▸ **Data provided**:
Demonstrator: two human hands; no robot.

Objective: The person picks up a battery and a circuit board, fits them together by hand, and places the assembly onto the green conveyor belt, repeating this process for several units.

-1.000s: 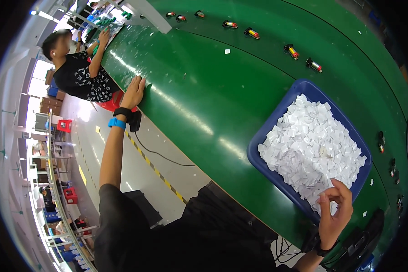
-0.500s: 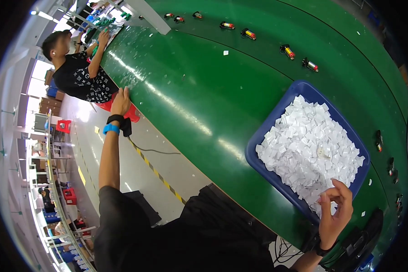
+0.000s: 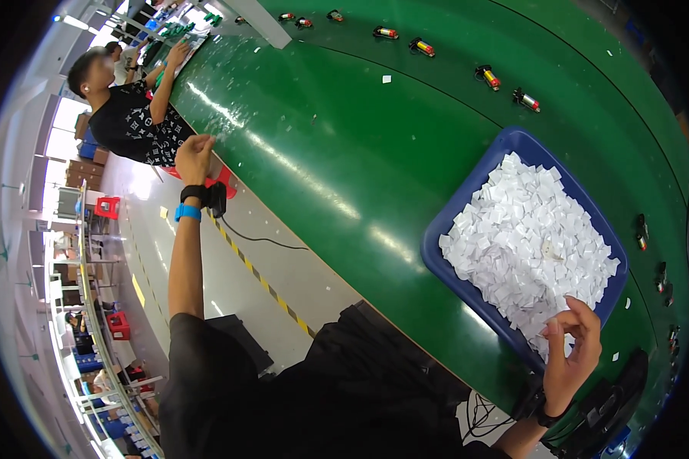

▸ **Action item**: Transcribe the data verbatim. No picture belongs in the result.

▸ **Solved exercise**:
Demonstrator: two human hands; no robot.

Objective: The person picks up a battery and a circuit board, fits them together by hand, and places the assembly onto the green conveyor belt, repeating this process for several units.

-1.000s: 
-0.500s: 
+0.000s: 

What was asked for in the exercise is now done.